With the line containing "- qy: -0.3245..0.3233" as the start and the line containing "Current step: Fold" as the end, transcribe that span of the entries below exactly, including both.

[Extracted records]

────────────────────

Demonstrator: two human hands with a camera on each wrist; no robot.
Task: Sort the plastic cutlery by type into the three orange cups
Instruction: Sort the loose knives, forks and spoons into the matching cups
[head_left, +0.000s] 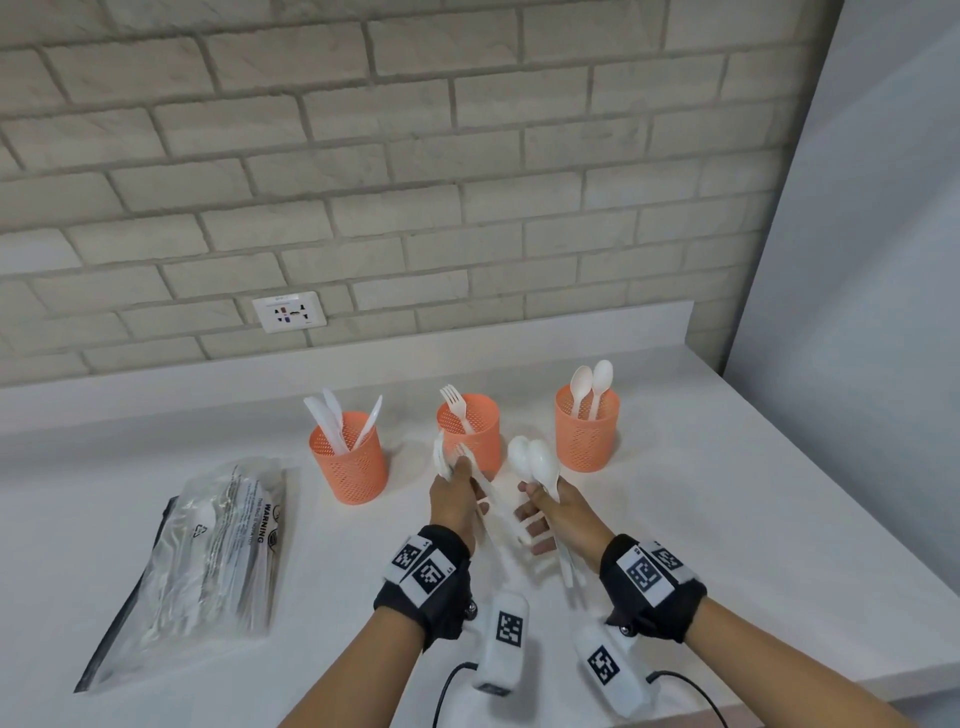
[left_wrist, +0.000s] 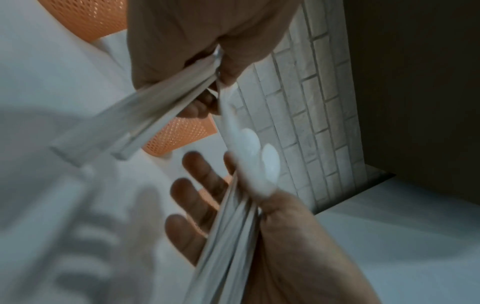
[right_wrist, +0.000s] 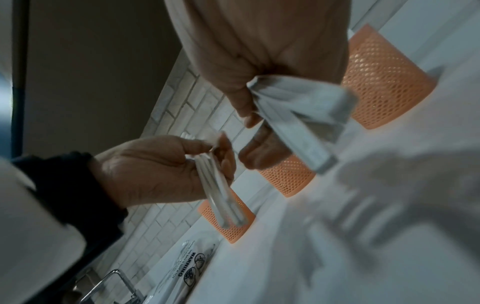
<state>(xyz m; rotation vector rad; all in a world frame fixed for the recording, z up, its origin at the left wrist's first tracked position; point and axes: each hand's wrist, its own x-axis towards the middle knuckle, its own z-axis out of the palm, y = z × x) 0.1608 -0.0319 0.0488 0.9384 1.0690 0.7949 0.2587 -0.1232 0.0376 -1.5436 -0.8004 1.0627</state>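
I see both hands raised above the table (head_left: 675, 519) before the cups. My left hand (head_left: 453, 499) grips forks (head_left: 451, 460); my right hand (head_left: 558, 512) pinches white spoons (head_left: 532, 457), bowls up.

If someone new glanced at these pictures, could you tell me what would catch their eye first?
Probably the three orange cups in a row near the brick wall: knives in the left one, a fork in the middle, spoons in the right. In front of them, the left hand grips a bunch of cutlery with a fork showing, while the right hand holds spoons. A clear plastic bag lies at the left.
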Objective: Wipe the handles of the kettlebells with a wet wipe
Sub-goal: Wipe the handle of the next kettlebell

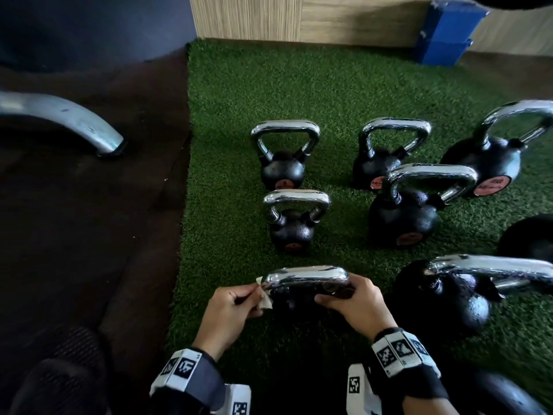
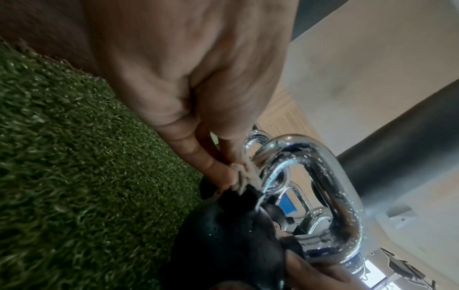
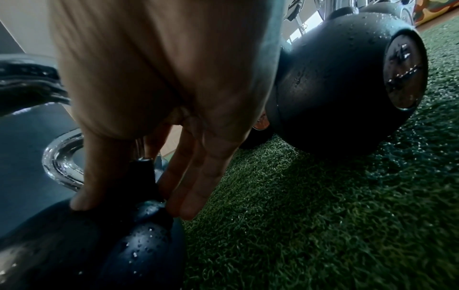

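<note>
Head view shows both hands at the nearest kettlebell, which stands on the turf between them. The left hand pinches a crumpled wipe between thumb and curled fingers, pressed to the left bend of the chrome handle. From the left wrist, the wipe sits bunched at the fingertips, touching the handle just above the black body; water beads dot the chrome. The right hand is at the handle's right end. From the right wrist, its thumb and straight fingers straddle the handle's black base, tips resting on the wet body; they lie straight rather than wrapped.

Just right of it a larger kettlebell stands tilted, its handle reaching rightward. Beyond, a small kettlebell stands upright, with a bigger one to its right. Farther back stand three more: one on the left, one in the middle and a large tilted one at the right. Off the turf to the left lies a curved grey metal piece on dark flooring. At the far wall rest blue blocks.
</note>
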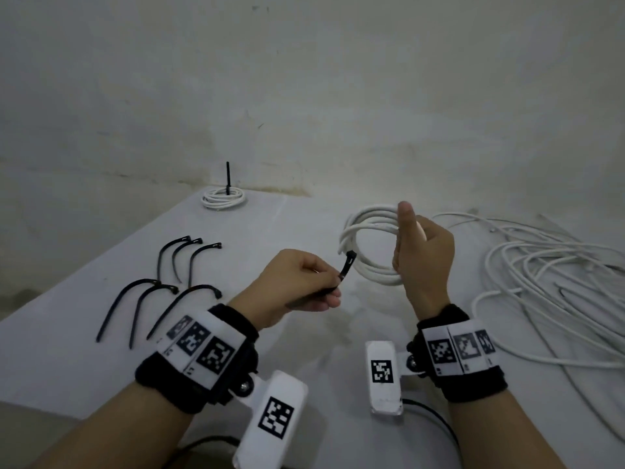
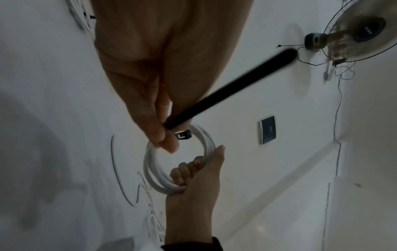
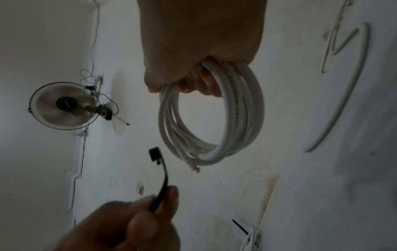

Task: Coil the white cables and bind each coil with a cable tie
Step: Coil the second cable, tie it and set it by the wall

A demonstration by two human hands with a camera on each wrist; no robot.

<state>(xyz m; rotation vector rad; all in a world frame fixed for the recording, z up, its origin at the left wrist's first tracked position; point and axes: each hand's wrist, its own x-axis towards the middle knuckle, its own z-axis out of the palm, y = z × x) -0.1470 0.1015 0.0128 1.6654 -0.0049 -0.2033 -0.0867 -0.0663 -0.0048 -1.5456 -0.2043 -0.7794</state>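
On my head feed a white-covered table [image 1: 67,350] filled the lower half, from 3 o'clock round through 6 to 9. Behind it, towards 12 o'clock, stood a pale, blotchy wall [image 1: 338,96], with a brownish stain [image 1: 277,189] where it met the table's far edge. My left wrist feed showed a caged fan [image 2: 363,34] mounted on the wall at 2 o'clock. A thin wire [image 2: 337,108] trailed from it towards 4 o'clock, and a dark rectangular panel [image 2: 267,130] sat near 3 o'clock. On the right wrist feed the same fan was at 9 o'clock, and a small pale box [image 3: 140,186] was on the wall at 7 o'clock.
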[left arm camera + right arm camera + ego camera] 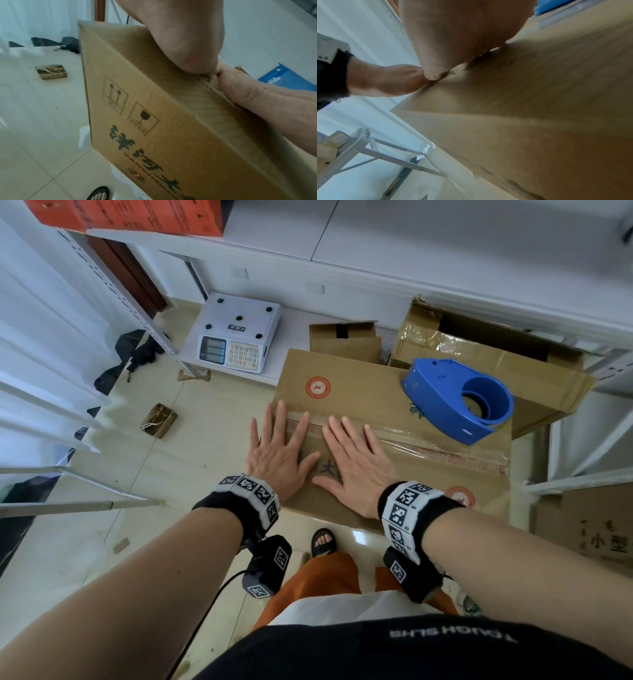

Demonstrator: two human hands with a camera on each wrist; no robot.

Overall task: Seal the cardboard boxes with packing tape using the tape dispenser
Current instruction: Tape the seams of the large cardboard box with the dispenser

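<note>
— Where are the hands?

— Both lie flat on top of the closed brown cardboard box [394,419] in the middle of the head view. The left hand [279,451] sits at the box's left end, fingers straight and spread, palm down. The right hand [356,460] is just beside it, also flat with its fingers straight. Neither grasps anything; they only press on the cardboard.

— And the tape?

— A strip of clear packing tape [438,448] runs along the centre seam of the lid, from under the fingertips toward the right edge of the frame. The fingertips of both hands rest on it.

— The dispenser?

— The blue plastic tape dispenser [459,400] lies on the same lid, upper right of the hands and well apart from them, nobody holding it.

— What do the wrist views give?

— In the left wrist view, the heel of the left hand [185,44] bears on the box's top edge [154,108], with printed arrows and a glass symbol on the side. In the right wrist view it is blurred, but the right hand [462,33] lies on the cardboard [539,108].

— Anything else around?

— A white electronic weighing scale [236,335] upper left of the box, and an open brown cardboard carton [479,350] behind it, upper right.
</note>
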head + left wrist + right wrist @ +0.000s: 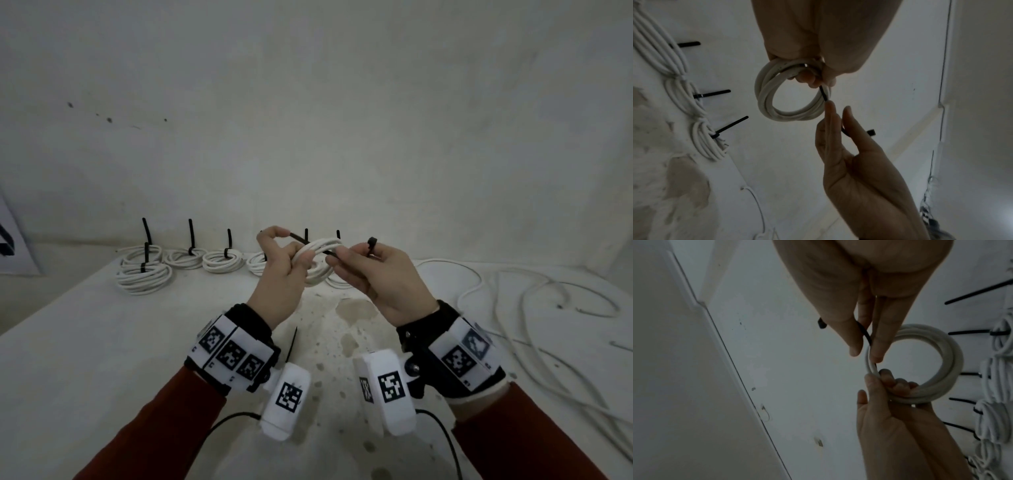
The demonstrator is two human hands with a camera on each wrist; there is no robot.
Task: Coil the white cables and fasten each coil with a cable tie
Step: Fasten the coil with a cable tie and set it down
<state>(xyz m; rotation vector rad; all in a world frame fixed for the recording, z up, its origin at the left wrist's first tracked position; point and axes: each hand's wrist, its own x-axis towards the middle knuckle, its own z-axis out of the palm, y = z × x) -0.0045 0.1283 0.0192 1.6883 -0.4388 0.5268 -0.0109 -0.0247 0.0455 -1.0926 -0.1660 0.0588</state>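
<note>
A white cable coil (318,247) is held in the air above the table (102,342), at the middle of the head view. My left hand (289,253) grips its near-left side with fingers curled round the strands (761,84). A black cable tie (372,242) runs across the coil, its tail tip by my left index finger. My right hand (352,258) pinches the tie between thumb and fingers just right of the coil (953,356). The tie (865,335) passes between those fingertips, and its square head (871,132) sticks out behind the hand.
Several tied coils (144,275) with upright black tie tails line the back of the table against the wall. Loose white cables (548,294) sprawl over the right side. A spare black tie (291,346) lies near my left wrist. The table's left edge slants away.
</note>
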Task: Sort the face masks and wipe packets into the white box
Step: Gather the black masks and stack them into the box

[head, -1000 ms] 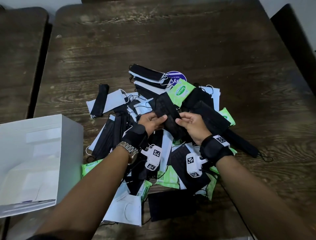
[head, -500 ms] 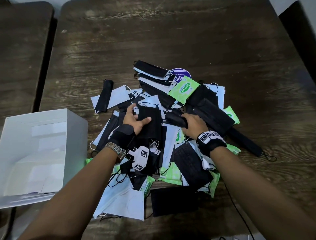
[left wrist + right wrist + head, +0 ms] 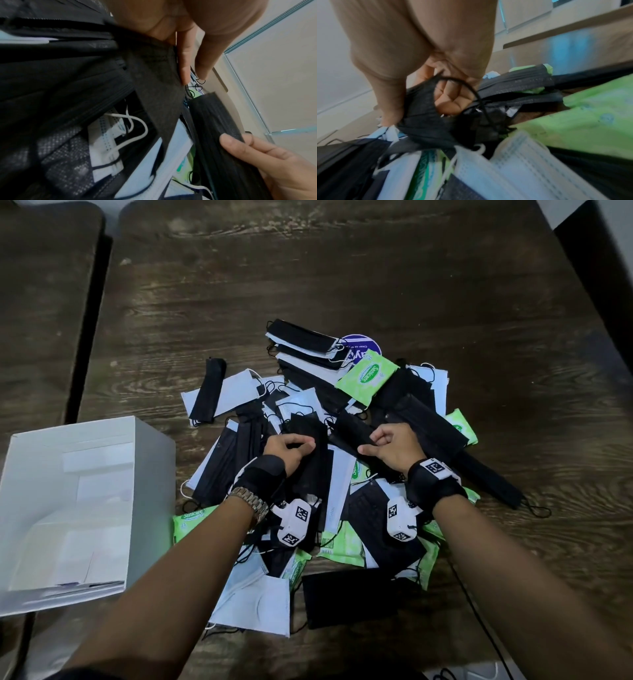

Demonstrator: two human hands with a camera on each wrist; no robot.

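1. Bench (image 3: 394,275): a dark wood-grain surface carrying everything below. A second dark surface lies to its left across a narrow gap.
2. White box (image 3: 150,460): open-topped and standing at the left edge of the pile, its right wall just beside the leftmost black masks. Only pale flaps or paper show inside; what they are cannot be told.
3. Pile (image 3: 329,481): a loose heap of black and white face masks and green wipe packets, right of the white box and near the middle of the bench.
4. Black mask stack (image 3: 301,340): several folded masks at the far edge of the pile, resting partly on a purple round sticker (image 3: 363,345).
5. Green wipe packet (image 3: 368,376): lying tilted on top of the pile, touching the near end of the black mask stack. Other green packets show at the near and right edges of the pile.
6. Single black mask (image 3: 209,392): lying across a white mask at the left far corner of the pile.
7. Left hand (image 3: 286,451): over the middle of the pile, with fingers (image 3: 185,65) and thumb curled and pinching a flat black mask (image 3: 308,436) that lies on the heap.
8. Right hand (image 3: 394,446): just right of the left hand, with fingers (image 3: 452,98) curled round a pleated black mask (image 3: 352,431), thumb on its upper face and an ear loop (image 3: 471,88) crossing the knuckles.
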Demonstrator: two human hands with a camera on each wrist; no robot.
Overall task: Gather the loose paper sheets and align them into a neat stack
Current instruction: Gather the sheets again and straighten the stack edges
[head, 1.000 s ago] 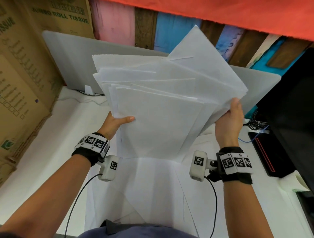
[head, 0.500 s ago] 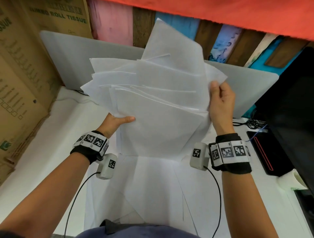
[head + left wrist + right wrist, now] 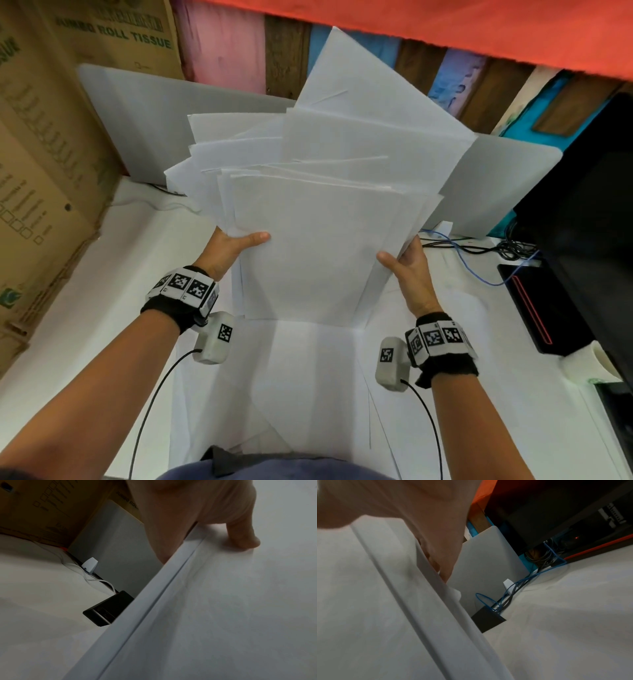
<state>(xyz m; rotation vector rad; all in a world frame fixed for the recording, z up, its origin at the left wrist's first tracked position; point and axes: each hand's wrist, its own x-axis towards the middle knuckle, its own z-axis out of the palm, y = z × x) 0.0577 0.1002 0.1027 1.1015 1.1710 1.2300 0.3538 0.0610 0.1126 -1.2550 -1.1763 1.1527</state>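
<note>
A fanned bundle of white paper sheets stands upright on its lower edge above the table, its top edges uneven and one sheet sticking up at the back. My left hand grips the bundle's left edge, thumb across the front sheet. My right hand grips the right edge lower down, thumb on the front. The left wrist view shows the paper sheets pinched under my left hand's thumb. In the right wrist view my right hand's fingers curl behind the paper sheets. More sheets lie flat on the table beneath.
Cardboard boxes stand at the left. A grey panel leans along the back. At the right are a black monitor, a black device with a red stripe and tangled cables. A black box sits behind the papers.
My right hand has slid down from the top right corner of the bundle to its lower right edge. The sheets have swung more upright and closer together. The left hand kept its grip.
</note>
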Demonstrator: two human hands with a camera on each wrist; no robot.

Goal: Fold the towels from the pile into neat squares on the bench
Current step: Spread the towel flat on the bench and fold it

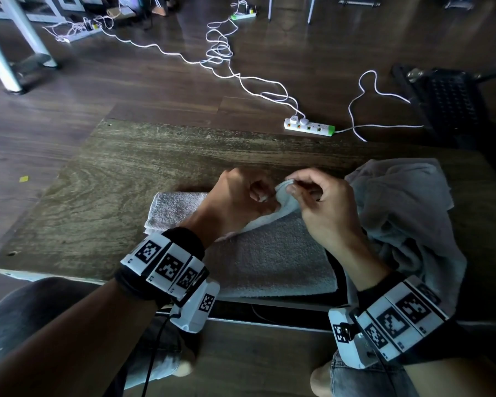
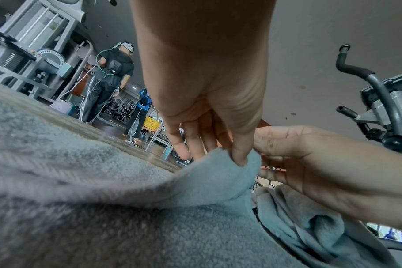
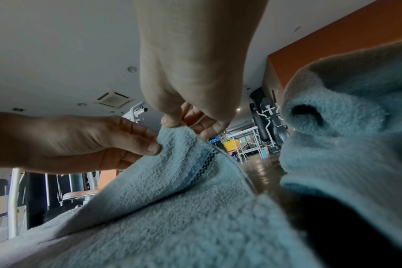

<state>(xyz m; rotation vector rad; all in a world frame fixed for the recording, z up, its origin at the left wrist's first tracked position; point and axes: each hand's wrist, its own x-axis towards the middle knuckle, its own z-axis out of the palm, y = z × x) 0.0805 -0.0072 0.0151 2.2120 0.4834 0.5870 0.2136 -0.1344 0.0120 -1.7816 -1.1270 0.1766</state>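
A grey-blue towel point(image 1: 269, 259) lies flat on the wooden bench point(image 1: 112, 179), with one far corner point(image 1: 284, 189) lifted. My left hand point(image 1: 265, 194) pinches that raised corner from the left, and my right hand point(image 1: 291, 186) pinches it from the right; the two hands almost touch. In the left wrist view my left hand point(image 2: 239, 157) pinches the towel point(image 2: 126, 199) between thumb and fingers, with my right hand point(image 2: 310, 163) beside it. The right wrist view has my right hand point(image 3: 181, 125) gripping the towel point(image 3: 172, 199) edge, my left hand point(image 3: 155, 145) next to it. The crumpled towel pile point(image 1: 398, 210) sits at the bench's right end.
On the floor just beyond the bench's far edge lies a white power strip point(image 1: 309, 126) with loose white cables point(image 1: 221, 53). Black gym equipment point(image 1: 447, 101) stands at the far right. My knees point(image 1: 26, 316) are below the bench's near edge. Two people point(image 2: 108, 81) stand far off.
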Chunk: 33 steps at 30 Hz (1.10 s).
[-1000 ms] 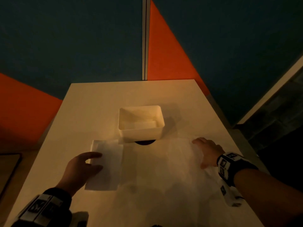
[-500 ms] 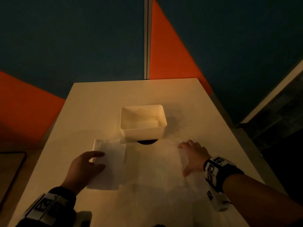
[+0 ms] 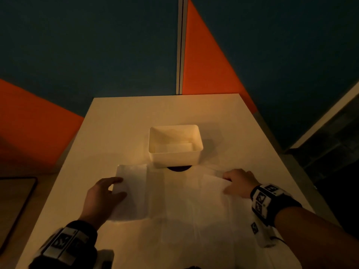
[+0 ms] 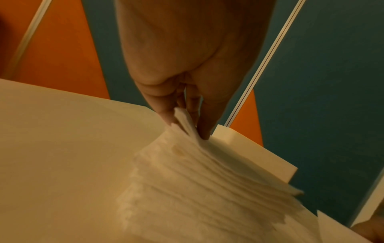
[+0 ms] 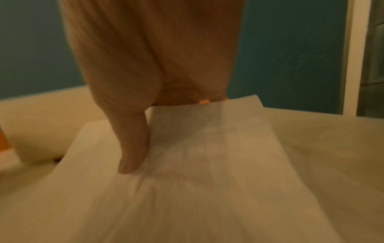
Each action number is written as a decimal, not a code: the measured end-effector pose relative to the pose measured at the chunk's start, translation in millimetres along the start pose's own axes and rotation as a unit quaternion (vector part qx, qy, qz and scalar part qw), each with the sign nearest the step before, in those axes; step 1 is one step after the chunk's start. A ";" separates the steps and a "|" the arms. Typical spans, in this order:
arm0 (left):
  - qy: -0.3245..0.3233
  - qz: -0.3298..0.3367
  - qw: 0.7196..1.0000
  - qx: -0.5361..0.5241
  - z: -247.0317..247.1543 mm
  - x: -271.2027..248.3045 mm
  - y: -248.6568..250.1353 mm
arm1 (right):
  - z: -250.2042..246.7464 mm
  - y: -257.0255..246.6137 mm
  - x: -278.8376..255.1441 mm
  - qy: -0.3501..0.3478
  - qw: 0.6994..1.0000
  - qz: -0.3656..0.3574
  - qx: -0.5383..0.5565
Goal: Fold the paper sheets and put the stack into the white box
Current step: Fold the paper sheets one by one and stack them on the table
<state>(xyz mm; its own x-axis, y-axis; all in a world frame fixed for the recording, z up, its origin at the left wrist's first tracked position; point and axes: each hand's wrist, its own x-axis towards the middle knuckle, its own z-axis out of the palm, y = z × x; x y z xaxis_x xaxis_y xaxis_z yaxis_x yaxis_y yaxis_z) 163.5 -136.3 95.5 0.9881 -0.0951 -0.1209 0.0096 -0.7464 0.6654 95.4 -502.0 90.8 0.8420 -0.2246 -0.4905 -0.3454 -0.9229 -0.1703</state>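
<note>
The white box (image 3: 175,152) stands at the table's middle, with a folded white piece (image 3: 180,146) inside. A thin white paper sheet (image 3: 186,202) lies spread in front of it. My left hand (image 3: 116,186) rests on the folded left part of the paper (image 3: 134,181). In the left wrist view its fingertips (image 4: 166,115) pinch a raised corner of the paper layers (image 4: 187,164). My right hand (image 3: 231,181) holds the sheet's right edge. In the right wrist view the thumb (image 5: 133,148) lies on the paper flap (image 5: 207,131) and the fingers are hidden behind it.
The cream table (image 3: 120,123) ends at a teal and orange partition wall (image 3: 204,55) behind. A dark round spot (image 3: 178,168) shows at the box's near foot. A dark-rimmed flat object (image 3: 17,200) lies off the table's left side.
My right hand has drawn the sheet's right edge leftward, toward the middle. The left hand has stayed on the folded left part.
</note>
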 end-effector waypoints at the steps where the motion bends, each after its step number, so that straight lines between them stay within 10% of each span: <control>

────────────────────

» SOLUTION FOR THIS EXERCISE:
  - qy: -0.3245..0.3233
  - qz: -0.3298..0.3367
  - qw: 0.7196..1.0000
  - qx: -0.5361..0.5241
  - z: -247.0317..247.1543 mm
  - x: -271.2027..248.3045 mm
  - y: -248.6568..250.1353 mm
arm1 (right):
  - z: -250.2042..246.7464 mm
  - y: -257.0255..246.6137 mm
  - x: -278.8376..255.1441 mm
  - qy: -0.3501..0.3478
  - qw: 0.6994..1.0000
  - qz: -0.3656..0.3574
  - qx: -0.5383..0.5565
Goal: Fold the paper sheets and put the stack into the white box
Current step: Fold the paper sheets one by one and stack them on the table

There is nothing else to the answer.